_What you should do_
Whenever a picture appears in the data, skip it and write out all other material exactly.

_Dataset excerpt_
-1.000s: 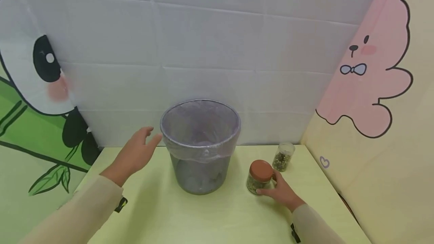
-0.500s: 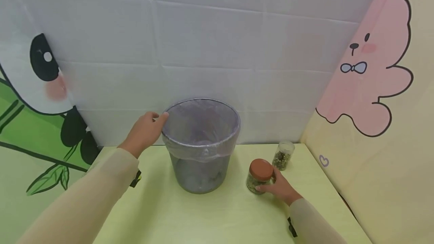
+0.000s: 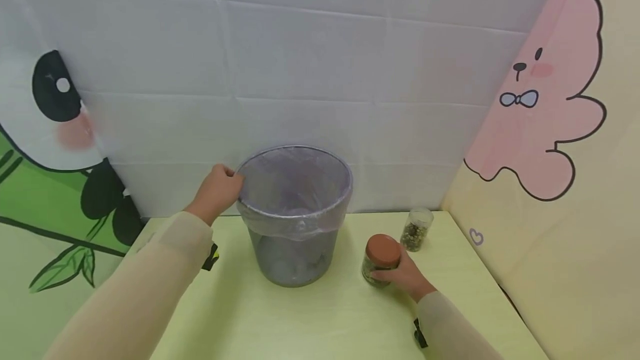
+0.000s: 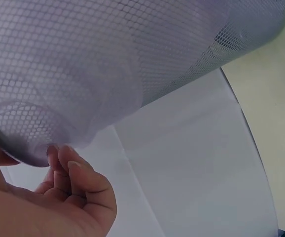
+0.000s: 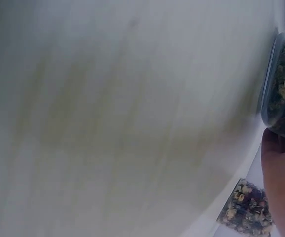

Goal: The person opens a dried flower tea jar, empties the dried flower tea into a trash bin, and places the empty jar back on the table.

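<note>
Both sleeves [image 3: 142, 285] are plain beige (a small black piece [image 3: 209, 261] juts beneath each).

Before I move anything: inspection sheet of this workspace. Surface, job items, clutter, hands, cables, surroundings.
Surface: pale yellow table; no spill seen.
Job items: mesh bin, upright, with a plastic liner folded over its rim; lidded jar, upright, holding dried-looking bits.
Clutter: second jar, behind and right of the lidded jar.
Left hand: grips the bin's lined rim.
Right hand: grips the lidded jar.
Cables: nothing seen.
Surroundings: white sheet behind, pink cartoon at right.
</note>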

_Expected answer_
-1.000s: 
-0.500s: 
+0.000s: 
+0.000s: 
+0.000s: 

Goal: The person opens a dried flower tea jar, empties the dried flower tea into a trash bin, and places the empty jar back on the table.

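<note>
Both sleeves [image 3: 142, 285] are plain beige (a small black piece [image 3: 209, 261] juts beneath each).

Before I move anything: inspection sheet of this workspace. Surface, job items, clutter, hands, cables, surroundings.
Surface: pale yellow table; no spill seen.
Job items: mesh bin, upright, with a plastic liner folded over its rim; lidded jar, upright, holding dried-looking bits.
Clutter: second jar, behind and right of the lidded jar.
Left hand: grips the bin's lined rim.
Right hand: grips the lidded jar.
Cables: nothing seen.
Surroundings: white sheet behind, pink cartoon at right.
</note>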

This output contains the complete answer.